CINQUE LAGHI DI VALGOGLIO

 

 

 

Quella ai laghi di Valgoglio è una gita che si compie su un versante completamente soleggiato.   Il percorso si snoda all’interno di un ampia faggeta incrociando saltuariamente una strada sterrata che conduce alle Baite di Agnone, poste a 1700 metri di quota. Appena usciti dal bosco è possibile imboccare due diverse strade per giungere ai laghi, ma il nostro consiglio è quello di compiere il tratto in salita attraverso il sentiero che costeggia la tubazione Enel percorrendo poi in discesa quello che transita alle baite alte di Agnone. Poco più a monte, dove si transita nei pressi della casa dei guardiani Enel, si tiene la sinistra in direzione del Lago Nero e della Capanna Giulia Maria.

 

 

 

 

 

 

Un percorso ad anello consente quindi di giungere ai Laghi Aviasco, Campelli e Cernello contornati da altri di minori dimensioni.

  Lago Nero

 

 

 

 

 

 

 

Nei pressi di quest’ultimo inizia la discesa che ci porta al più basso dei laghi, lo Sucotto, sulla sinistra del quale si imbocca il sentiero che porta alle Baite di Agnone. Alle nostre spalle si innalzano, invece, i Monti Madonnino e Cabianca che a maggio ospitano sempre il rinomato Trofeo Parravicini di sci alpinismo.

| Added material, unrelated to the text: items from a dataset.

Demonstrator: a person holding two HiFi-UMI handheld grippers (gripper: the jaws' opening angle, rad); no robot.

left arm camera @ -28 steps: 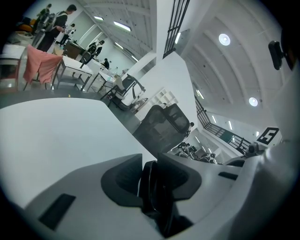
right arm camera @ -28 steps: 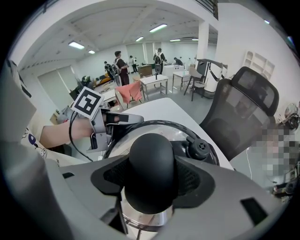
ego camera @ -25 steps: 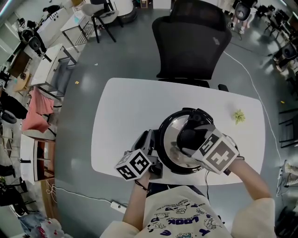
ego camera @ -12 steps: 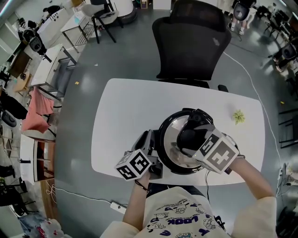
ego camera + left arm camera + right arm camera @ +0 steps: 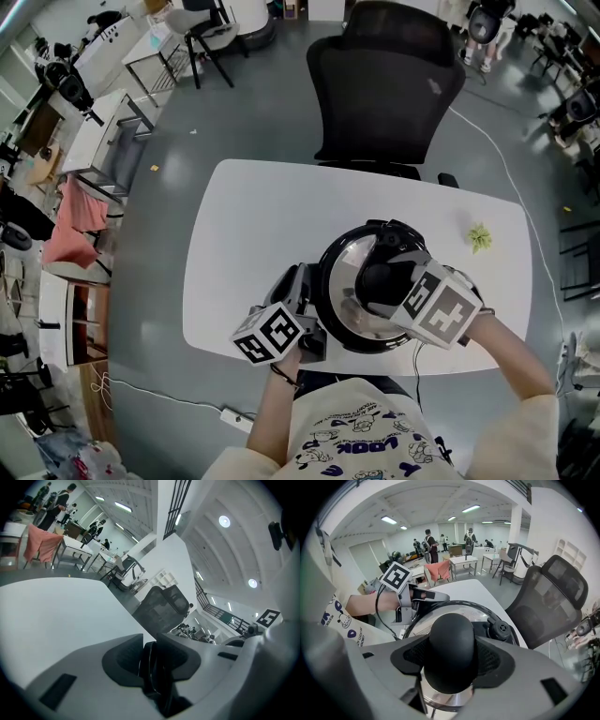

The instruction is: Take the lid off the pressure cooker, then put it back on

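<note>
The pressure cooker [image 5: 349, 330] stands near the front edge of the white table [image 5: 253, 234], its shiny lid [image 5: 345, 272] resting on it. My right gripper [image 5: 380, 278] comes down from above and is shut on the lid's round black knob [image 5: 451, 644], which fills the gap between the pads. A small black valve [image 5: 502, 629] sits on the lid beside the knob. My left gripper [image 5: 305, 289] lies at the cooker's left side, shut on a black handle part [image 5: 152, 677] at the pot's edge. In the right gripper view the left gripper [image 5: 433, 595] reaches along the rim.
A black office chair [image 5: 384, 84] stands behind the table. A small green thing [image 5: 482, 234] lies on the table at the far right. The person's torso is close to the table's front edge. Desks, chairs and people stand further off on the grey floor.
The right gripper's marker cube has turned a touch around the knob. The lid, the cooker and the left gripper have not moved.
</note>
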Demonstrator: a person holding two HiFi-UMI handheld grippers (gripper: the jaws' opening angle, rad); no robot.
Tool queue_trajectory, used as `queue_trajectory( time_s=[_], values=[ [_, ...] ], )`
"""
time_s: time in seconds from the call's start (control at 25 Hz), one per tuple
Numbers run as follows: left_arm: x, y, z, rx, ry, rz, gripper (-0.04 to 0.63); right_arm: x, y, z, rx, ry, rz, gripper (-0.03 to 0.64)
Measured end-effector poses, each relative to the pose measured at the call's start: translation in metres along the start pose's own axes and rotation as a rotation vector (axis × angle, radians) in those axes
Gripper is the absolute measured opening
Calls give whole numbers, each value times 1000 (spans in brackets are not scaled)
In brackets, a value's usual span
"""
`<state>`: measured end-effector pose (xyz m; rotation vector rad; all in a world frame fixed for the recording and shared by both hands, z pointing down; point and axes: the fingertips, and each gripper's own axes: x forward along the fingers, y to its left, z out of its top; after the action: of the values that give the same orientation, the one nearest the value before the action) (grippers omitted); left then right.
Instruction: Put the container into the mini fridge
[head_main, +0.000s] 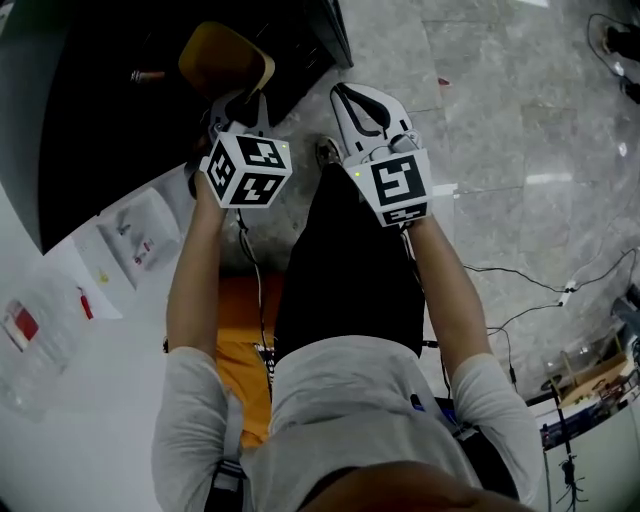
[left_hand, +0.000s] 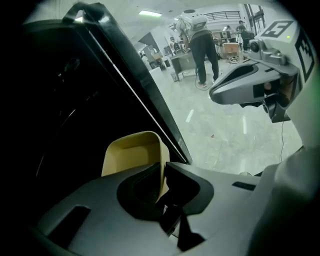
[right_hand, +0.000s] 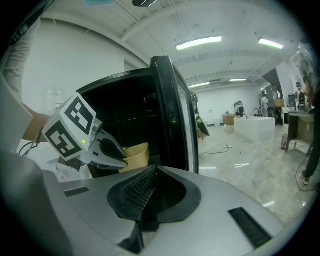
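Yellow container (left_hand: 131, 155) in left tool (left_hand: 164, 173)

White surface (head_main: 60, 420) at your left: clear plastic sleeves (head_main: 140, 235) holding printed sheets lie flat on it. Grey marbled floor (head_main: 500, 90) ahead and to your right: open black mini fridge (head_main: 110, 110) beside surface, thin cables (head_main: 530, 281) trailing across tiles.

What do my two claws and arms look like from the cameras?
The left claw and right claw are pale grey shells with black pads, each topped by a white cube of black square markers with a green light. A black cable hangs from the left one. The sleeves are short and light grey.
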<state>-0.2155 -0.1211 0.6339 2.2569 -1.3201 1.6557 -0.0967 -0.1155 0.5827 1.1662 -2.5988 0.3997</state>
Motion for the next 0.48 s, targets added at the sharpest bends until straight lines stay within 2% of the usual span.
queue_trajectory(
  time_s=[0.2,0.36,0.48],
  values=[
    [21,10,-19,-24,14,27,44,14,2,-10,-1,2,0,40],
    [35,8,-36,-48,26,3,44,23,10,-18,-37,29,0,40],
    [46,9,-42,-42,40,-8,44,29,13,-13,-22,17,2,40]
  ],
)
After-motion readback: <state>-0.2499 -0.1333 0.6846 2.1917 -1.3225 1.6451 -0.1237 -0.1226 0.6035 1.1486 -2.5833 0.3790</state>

Restando in tema di sci, proprio la zona dei laghi risulta essere una delle mete più ambite, durante il periodo primaverile, dai tanti appassionati di questa disciplina.
Poco a valle delle baite la strada sterrata incrocia nuovamente il sentiero che abbiamo percorso in salita.
Il tempo necessario per compiere l’intera escursione non dovrebbe superare le cinque ore ma in caso di giornata estremamente favorevole, dal punto di vista meteorologico, il consiglio è quello di sostare in quota gustandosi una meravigliosa vista sul fondovalle.